Gli sorrido debolmente, felice e delusa al tempo stesso di non avergli detto la verità. «Grazie, Fred»
«Senti, se non hai troppo da fare» mi dice, dando un’occhiata alle pergamene sotto i nostri occhi. «Vieni con me, voglio farti vedere una cosa.»
Sospiro sconsolata e scuoto la testa. «No, Fred, devo finire qui» dico indicando il tavolo. «Mi spiace»
«D’accordo, sarà per un’altra volta» mormora. Sembra afflitto, ma cerco di non farci troppo caso. Non voglio sentirmi pervadere dal senso di colpa. Sei una pessima bugiarda e una pessima amica dice la vocina dentro di me.
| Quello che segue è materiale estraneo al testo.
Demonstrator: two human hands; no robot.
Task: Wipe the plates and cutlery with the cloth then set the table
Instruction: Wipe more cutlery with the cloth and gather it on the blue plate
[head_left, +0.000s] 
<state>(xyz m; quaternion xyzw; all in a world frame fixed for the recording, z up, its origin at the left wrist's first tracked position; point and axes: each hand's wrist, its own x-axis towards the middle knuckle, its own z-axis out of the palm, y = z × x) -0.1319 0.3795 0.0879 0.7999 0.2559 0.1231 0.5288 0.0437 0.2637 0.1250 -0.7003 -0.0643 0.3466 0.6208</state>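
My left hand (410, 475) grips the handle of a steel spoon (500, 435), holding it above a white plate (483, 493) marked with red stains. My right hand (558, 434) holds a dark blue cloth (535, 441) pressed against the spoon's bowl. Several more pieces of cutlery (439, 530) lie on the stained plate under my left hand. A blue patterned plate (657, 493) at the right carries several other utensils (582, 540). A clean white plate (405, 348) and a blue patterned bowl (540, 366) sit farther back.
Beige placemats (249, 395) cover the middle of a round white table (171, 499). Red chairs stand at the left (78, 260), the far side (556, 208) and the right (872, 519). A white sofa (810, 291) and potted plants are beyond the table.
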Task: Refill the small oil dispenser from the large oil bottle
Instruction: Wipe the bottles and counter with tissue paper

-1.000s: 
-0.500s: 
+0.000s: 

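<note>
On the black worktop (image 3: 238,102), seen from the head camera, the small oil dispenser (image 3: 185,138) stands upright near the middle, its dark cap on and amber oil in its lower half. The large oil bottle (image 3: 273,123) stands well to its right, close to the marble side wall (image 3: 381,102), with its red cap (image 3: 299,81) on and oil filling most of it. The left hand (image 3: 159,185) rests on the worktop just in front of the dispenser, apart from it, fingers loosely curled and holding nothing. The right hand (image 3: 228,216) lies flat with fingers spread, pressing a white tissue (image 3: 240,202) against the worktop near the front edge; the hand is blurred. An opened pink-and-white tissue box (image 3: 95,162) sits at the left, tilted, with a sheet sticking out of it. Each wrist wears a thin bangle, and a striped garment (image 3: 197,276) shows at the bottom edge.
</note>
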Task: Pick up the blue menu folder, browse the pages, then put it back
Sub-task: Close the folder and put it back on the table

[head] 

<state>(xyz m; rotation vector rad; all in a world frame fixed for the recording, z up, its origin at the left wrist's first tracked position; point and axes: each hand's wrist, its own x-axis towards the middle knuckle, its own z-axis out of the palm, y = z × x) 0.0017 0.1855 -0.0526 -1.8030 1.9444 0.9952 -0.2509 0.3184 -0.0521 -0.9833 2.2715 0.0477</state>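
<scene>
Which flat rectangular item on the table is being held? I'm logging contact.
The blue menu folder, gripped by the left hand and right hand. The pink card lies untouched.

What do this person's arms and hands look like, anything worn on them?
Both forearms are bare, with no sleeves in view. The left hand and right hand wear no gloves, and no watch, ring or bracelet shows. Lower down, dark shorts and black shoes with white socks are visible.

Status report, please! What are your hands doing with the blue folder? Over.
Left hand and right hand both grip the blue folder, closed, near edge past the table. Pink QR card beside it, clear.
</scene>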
Passo le seguenti due ore cercando di fare un buon lavoro con quel saggio per Hagrid e verso metà pomeriggio appoggio la penna e chiudo il calamaio sentendomi soddisfatta del mio lavoro. Perché non sono tutte così facili le materie? E comincio a rimettere in ordine il tavolo, cacciando le mie cose in borsa e pulendo le macchie di inchiostro. In quel momento arriva Hermione con la faccia affondata tra le pagine di un grosso tomo dall’aria pesante.
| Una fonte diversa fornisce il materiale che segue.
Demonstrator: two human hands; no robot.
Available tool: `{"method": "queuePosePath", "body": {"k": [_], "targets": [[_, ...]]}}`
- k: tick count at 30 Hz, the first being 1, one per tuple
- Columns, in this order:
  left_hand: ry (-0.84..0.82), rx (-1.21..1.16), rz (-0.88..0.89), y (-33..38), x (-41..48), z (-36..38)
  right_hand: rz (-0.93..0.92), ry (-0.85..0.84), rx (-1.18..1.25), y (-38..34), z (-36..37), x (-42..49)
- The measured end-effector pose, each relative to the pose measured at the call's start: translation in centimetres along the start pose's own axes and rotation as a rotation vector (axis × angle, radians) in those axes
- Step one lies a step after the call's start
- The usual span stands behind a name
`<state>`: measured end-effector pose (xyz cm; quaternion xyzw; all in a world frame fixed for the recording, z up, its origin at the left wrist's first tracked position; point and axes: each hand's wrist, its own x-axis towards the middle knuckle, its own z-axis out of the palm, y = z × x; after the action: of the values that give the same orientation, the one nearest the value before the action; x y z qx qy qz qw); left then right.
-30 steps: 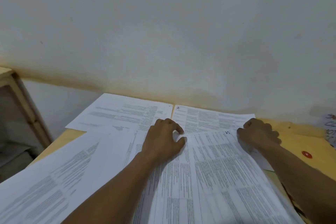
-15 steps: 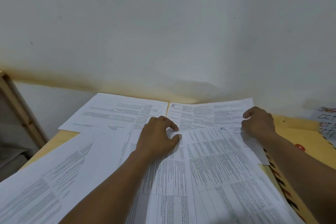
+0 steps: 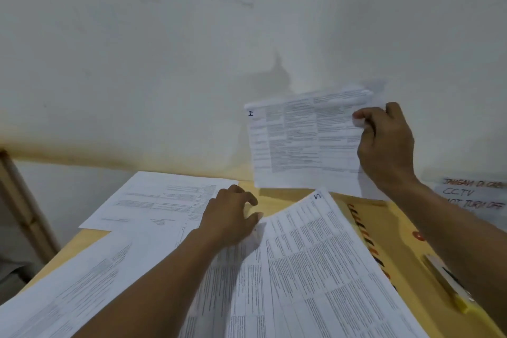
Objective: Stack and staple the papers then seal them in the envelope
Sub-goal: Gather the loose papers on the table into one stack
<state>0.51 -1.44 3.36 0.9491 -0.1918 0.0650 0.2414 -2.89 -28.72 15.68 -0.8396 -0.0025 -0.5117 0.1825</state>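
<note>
My right hand (image 3: 386,145) pinches the right edge of a printed sheet marked 4 (image 3: 299,143) and holds it up in front of the wall, clear of the table. My left hand (image 3: 233,217) rests with curled fingers on the overlapping sheets below, next to the top corner of a sheet marked 5 (image 3: 315,269). Another printed sheet (image 3: 153,197) lies at the back left, and one more (image 3: 68,291) at the near left. A yellow envelope (image 3: 397,233) with a striped edge lies to the right, partly under the sheet marked 5.
A yellow pen-like object (image 3: 447,282) lies on the envelope at the right, beside my right forearm. A handwritten note (image 3: 474,195) is stuck to the wall at the far right. A wooden frame (image 3: 24,206) stands left of the table.
My right hand has lifted the sheet marked 4 off the table and up against the wall. The left hand stays on the lower sheets.
</note>
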Motion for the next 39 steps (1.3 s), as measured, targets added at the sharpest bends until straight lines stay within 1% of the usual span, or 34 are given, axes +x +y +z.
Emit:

«Che stai leggendo, Herm?» le chiedo ridacchiando. Mia sorella si ritrae dalla sua lettura e alza lo sguardo dalle pagine.
«Ciao, Angie» mi saluta sorridendo. «Niente di che, ero in biblioteca e ho trovato questo libro decisamente interessante sui fantasmi e cose così»
«Non sapevo ti dessi al sovrannaturale adesso» commento divertita.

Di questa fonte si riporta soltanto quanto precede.